Mikko Kuorinki: ‘Wall piece with 200 letters.’ Quote from David Foster Wallace

If I have a unique selling point it’s this: I’m honest. This blog isn’t about my perfect world. Writing is hard and I don’t mind sharing my struggles with you, my lovely bloggee.

But honesty isn’t always the best policy. I can’t, for example, tell you of every interaction I have within the publishing industry. It would be unprofessional to discuss current dealings, and to criticise an individual agency or organisation is not only rude but might damage my chances with other bodies in the future. Publishers, agents, editors – they talk. A hastily-worded blog-post may not see me blackballed forevermore but it certainly might flash some red lights somewhere. They’re on social media and they scan the profiles of prospective workees. They don’t have the time or inclination to work with arses.

Similarly I’ve read too many horror-stories of writers popping up to argue with reviewers. Nothing good can come of that. Your comments will only drive off potential readers.

I also can’t tell you every little thing about my past work. My best writing is always in the piece I’m working on*. My earliest works are never going to be as good as the last I did and none will be as good as the Ghost of the Novel Yet-To-Come.

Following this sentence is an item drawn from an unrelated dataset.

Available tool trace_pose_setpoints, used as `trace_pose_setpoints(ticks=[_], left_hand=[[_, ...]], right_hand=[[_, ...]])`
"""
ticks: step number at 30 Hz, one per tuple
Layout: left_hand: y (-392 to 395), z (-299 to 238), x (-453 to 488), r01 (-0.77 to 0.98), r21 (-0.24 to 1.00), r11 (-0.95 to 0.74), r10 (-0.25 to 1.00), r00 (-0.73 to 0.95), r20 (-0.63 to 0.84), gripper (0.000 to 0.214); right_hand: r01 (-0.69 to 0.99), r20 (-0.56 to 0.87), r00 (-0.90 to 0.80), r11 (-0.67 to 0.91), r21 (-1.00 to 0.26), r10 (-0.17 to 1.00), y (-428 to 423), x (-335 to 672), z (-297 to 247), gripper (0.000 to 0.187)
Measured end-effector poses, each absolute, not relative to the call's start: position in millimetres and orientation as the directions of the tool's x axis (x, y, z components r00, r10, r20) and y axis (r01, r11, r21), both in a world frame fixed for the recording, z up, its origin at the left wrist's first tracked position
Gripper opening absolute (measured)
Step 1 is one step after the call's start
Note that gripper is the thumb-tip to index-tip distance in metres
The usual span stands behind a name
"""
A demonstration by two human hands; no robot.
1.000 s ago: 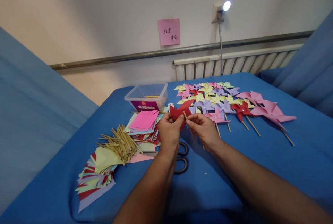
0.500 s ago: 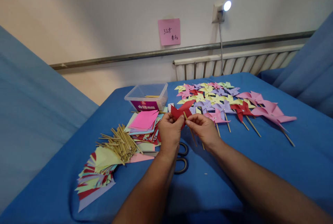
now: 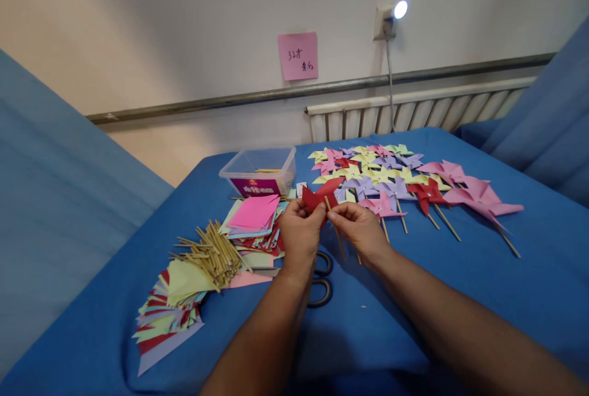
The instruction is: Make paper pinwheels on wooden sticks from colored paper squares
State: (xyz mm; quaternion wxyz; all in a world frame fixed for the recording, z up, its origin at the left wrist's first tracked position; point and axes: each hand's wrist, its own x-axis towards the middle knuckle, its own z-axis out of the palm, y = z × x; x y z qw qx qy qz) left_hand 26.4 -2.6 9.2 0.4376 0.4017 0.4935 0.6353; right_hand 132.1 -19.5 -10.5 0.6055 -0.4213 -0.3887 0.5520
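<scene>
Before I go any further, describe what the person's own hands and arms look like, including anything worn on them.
The left hand and right hand are ungloved. Both forearms are bare as far as the picture shows, with no sleeve in view. No watch, bracelet or marking shows on either wrist; small rings are hard to rule out.

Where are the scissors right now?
In the head view, the scissors lie just below the middle, partly hidden by the left wrist: black handles to its right, blades to its left, pointing toward the stick pile.
</scene>
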Motion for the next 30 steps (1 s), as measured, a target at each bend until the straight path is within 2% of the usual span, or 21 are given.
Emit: trace_pose_setpoints(ticks=[7,17,25,30], left_hand=[[-4.7,9.9,26.6,-0.123,0.982,-0.14,0.953,-0.287,0.1,0.028],[-2.4,8.8,23.9,-0.105,0.982,-0.157,0.945,-0.305,0.118,0.029],[-4.5,10.8,24.9,-0.115,0.981,-0.157,0.947,-0.3,0.116,0.028],[-8.0,14.5,26.8,-0.046,0.982,-0.182,0.943,-0.293,0.161,0.022]], right_hand=[[-0.349,0.002,0.069,0.026,-0.937,0.998,-20.9,131.9,-8.3,0.039],[-0.394,0.001,0.047,0.019,-0.919,0.999,-22.2,131.4,-13.6,0.035],[-0.349,0.013,0.045,0.028,-0.937,0.999,-23.9,134.0,-13.8,0.032],[-0.364,0.02,0.028,0.029,-0.931,0.999,-22.1,134.3,-17.3,0.031]])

And that’s good – great, in fact – but I still want to publish older novels. I still hope for a publisher and still actively consider self-publishing as an option. So to dissect older works in a public space like this – where I want things to be read – is self-defeating.

Honesty is wonderful but has to be balanced by both self-interest and the interests of others. All the thoughts you read here are self-censored; they’re not the unconscious outpouring of genius. I get things wrong. I misstate. And I’m careful about just what I reveal about what I’m doing or plan to do.

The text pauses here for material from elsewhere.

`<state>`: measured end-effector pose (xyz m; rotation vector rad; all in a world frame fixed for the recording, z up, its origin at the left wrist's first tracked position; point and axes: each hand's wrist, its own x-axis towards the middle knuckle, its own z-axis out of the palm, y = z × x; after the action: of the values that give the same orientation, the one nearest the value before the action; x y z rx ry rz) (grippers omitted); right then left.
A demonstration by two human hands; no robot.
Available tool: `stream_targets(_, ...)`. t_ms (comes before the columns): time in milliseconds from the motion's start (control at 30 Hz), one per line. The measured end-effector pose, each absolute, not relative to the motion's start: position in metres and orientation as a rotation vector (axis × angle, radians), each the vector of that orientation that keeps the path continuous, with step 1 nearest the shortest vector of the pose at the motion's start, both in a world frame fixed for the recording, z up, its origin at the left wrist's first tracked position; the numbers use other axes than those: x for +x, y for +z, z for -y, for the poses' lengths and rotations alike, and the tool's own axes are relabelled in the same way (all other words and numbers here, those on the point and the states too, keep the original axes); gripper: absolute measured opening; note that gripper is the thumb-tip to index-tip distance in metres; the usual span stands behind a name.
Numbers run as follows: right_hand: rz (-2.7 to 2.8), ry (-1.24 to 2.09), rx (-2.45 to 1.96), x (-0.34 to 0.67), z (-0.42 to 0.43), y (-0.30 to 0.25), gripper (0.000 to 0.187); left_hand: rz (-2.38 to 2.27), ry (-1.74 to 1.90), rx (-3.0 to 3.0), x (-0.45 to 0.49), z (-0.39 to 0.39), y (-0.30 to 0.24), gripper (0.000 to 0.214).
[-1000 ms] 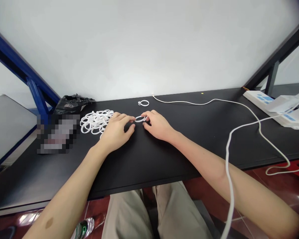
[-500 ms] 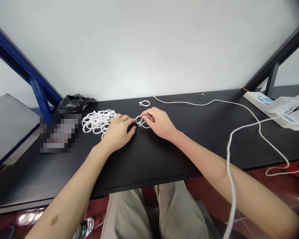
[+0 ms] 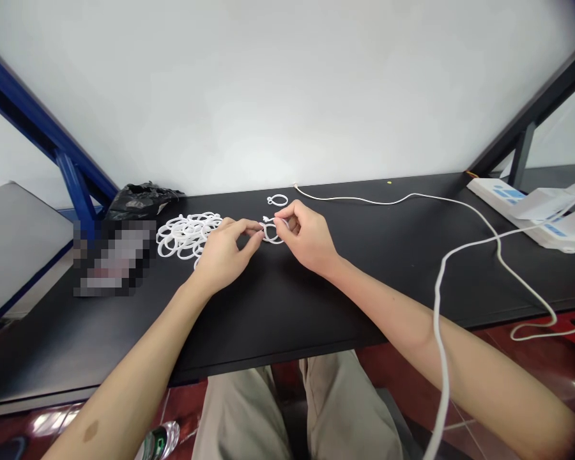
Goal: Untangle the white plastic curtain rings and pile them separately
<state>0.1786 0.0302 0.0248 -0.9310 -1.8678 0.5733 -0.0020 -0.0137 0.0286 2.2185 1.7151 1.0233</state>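
Observation:
Two white curtain rings are between my hands over the black table (image 3: 287,300). My left hand (image 3: 230,252) pinches the left side of one curtain ring (image 3: 272,242) between thumb and fingertips. The thumb and index finger of my right hand (image 3: 309,236) are closed on the other curtain ring (image 3: 268,220), which is tilted with its small eyelet toward the left; my fingers hide part of it. Just beyond, a single curtain ring (image 3: 280,200) lies flat. A heap of white curtain rings (image 3: 184,233) lies left of my left hand, partly covered by it.
A crumpled black plastic bag (image 3: 144,199) and a blurred-out object (image 3: 117,255) lie at the left. A white cable (image 3: 388,202) runs across the right side and over my right forearm. White devices (image 3: 522,211) stand far right. A pale wall (image 3: 287,96) rises behind.
My right hand has raised and tilted its curtain ring, so the eyelet now shows above the other one. My left thumb and fingers have closed on the lower curtain ring.

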Motion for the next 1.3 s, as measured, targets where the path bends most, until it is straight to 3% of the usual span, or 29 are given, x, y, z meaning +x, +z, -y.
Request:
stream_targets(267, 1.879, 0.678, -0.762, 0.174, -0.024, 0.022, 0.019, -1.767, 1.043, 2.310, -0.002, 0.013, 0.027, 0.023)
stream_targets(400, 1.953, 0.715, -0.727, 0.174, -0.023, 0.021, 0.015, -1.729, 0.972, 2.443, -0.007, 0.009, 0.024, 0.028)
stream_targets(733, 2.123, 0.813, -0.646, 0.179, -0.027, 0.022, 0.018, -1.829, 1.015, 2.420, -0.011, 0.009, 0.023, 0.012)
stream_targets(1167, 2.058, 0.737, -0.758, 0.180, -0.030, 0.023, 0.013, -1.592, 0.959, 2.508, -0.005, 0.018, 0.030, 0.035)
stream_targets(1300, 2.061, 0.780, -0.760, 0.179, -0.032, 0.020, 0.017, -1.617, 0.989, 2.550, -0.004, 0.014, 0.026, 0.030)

Hopefully a little caution now will allow me to be more open later. Sometimes a hesitant or held-back blog-post (I don’t publish everything I write, sometimes for reasons of quality, sometimes because they cut a little too close to the bone) will help me work out how to make my point later, when the issues are in the rear-view mirror. An example is this recent post, which was very hard for me to share. Also, now I read it back, I can feel myself swerving away from and euphemising some of the real issues.

So my advice to you is to be honest, be open, and share your experiences – just not all of them. And not whilst you have an empty bottle of gin by your side, the last remnants of which are still burning in your gullet. Be honest, but be aware that whilst you’re contemplating the void, the void might just be staring right back at you.

 

 

*This is not necessarily true, but a good enough lie to stand here.